As recently as a year ago, Dick was still riding his bicycle around Cambridge.  I would join his wonderful (and young!) family on weekend bike rides along the Charles River.

He had very wide-ranging interests in economics, informed by a knowledge of history and science.  In recent years he would write and teach courses (and he taught up until the very end) on such subjects as the economics of climate change policy and economics of China.  His book review section, at the back of each issue of Foreign Affairs, was top-priority reading for me.

I first became aware of his writings when I was an undergraduate studying international economics.  He had written a 1968 book on The Economics of Interdependence and a 1969 QJE article on the same subject (though much more mathematical).   I have always viewed this research as the original foundation of the study of international cooperation or coordination of macroeconomic policy, which was a big topic, starting in the 1980s.

Dick was modest in his professional persona (though firm in asserting his views in conversation).   He could have done a better marketing job if he wanted to be remembered as the father of “International Cooper-ation.”  It did not help that he avoided the language of game theory. But that is what the idea is, an application the so-called prisoners’ dilemma:  Countries could achieve better outcomes if they committed to joint settings of macroeconomic policy, compared to the Nash non-cooperative equilibrium in which each sets policy on their own.

What he might have lacked in marketing in the ivory tower, he more-than made up for in implementation in the real world.  He was U.S. Under-Secretary of State for Economic Affairs during the years 1977-81. He played a major role in the canonical case of international coordination of fiscal policies: the “locomotive theory” under which the US, Germany and Japan would be the three locomotives who would together use fiscal expansion to pull the world economic train out of the aftermath of the 1974-75 recession.  The theory was put into practice in 1978 in the Bonn Summit of G-7 Leaders.  (The idea of coordinated fiscal expansion became very relevant again in G-20 talks during the Great Recession of 2008-09, and could be once again today.)

A 1971 paper, “Currency Devaluation in Developing Countries,”  is another example where Cooper was way ahead of his time.  It has been widely cited for two things: (1) a simple statistical estimate that national leaders are twice as likely to lose office in the year following a devaluation as otherwise, and (2) an explication (quite possibly the first) of contractionary effects of devaluation on economic activity, which has become a huge topic of analysis in recent decades.  More generally, this study was one of the first to deal with the macroeconomics of emerging market and developing countries, which is now an entire field in itself.

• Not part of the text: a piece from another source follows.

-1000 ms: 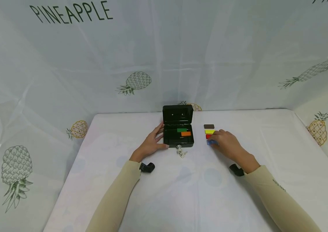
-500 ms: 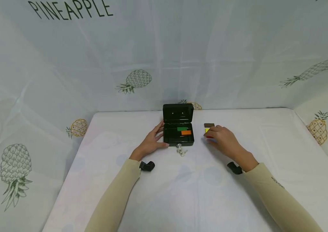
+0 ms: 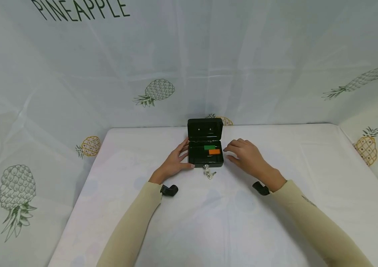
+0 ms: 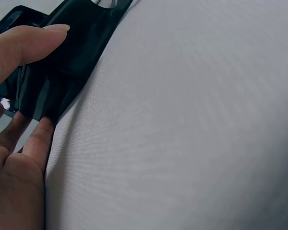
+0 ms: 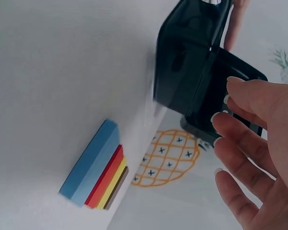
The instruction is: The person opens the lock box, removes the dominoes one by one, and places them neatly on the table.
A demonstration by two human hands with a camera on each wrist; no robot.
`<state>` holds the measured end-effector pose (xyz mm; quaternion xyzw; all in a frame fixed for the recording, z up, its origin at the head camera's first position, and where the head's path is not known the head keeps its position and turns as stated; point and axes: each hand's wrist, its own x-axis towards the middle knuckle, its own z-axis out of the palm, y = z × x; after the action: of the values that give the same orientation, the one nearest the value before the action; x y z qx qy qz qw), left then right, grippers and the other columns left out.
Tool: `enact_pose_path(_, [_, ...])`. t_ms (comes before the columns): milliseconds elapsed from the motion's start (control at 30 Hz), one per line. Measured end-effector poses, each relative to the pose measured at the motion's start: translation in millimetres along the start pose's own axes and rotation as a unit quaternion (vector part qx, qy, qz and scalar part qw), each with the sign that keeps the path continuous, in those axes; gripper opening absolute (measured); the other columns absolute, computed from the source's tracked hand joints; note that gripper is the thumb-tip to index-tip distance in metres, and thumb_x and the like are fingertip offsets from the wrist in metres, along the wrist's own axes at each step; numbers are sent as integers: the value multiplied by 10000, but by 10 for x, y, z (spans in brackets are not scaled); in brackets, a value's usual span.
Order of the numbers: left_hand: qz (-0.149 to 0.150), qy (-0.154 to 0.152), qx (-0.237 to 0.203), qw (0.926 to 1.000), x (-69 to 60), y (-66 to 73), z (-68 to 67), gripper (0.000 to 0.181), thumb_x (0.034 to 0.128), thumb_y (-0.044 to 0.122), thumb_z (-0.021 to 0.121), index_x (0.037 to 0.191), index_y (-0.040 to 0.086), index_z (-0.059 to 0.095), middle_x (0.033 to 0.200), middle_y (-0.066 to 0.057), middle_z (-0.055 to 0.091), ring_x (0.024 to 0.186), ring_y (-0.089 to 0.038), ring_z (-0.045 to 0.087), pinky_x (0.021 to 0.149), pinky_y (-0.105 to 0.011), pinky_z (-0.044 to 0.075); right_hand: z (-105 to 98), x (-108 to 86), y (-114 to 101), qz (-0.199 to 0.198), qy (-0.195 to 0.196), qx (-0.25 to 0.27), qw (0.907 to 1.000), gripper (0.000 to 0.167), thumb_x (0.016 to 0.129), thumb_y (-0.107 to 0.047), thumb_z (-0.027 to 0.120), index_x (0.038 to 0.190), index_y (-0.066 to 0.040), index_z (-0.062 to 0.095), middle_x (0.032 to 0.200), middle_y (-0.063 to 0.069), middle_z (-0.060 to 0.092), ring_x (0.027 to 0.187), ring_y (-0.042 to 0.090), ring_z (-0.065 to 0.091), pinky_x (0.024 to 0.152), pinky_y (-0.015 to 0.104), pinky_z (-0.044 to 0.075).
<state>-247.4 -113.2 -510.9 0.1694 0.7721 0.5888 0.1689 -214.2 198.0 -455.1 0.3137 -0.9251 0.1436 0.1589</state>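
A black metal cash box (image 3: 196,155) stands on the table with its lid (image 3: 205,128) raised. Inside it lie a green block (image 3: 209,147) and an orange block (image 3: 214,151). Keys (image 3: 209,173) hang from the lock at its front. My left hand (image 3: 173,163) steadies the box's left side, fingers fairly straight along the side wall and thumb at the front corner. Beside the right side is my right hand (image 3: 247,157), its fingers loosely bent, with nothing visible between them. In the right wrist view, a blue block (image 5: 90,163) leads a row with red (image 5: 104,176), yellow (image 5: 110,184) and brown blocks (image 5: 116,188).
A white cloth covers the table (image 3: 202,226). Behind it hangs a white sheet (image 3: 262,74) printed with pineapples, close to the raised lid. In the head view my right hand hides the row of blocks.
My right hand has moved left, from over the row of blocks to the box's right side. The left hand stays on the box. Green and orange blocks lie in it as before.
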Motion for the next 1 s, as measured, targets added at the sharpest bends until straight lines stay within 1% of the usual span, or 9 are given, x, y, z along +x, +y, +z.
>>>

There is so much more one could say.  I will conclude with the personality traits for which I will most remember Dick Cooper.  He always (usefully) insisted that people clarify precisely what they meant, whether it was in conferences or at the dinner table.  I learned something from him every time we talked. He had boundless intellectual curiosity and energy. He looked on the bright side of things.  I will remember him, not just as a unique academic colleague, but as the excellent father of Jennie and Will, and as a good friend whom I will miss very much.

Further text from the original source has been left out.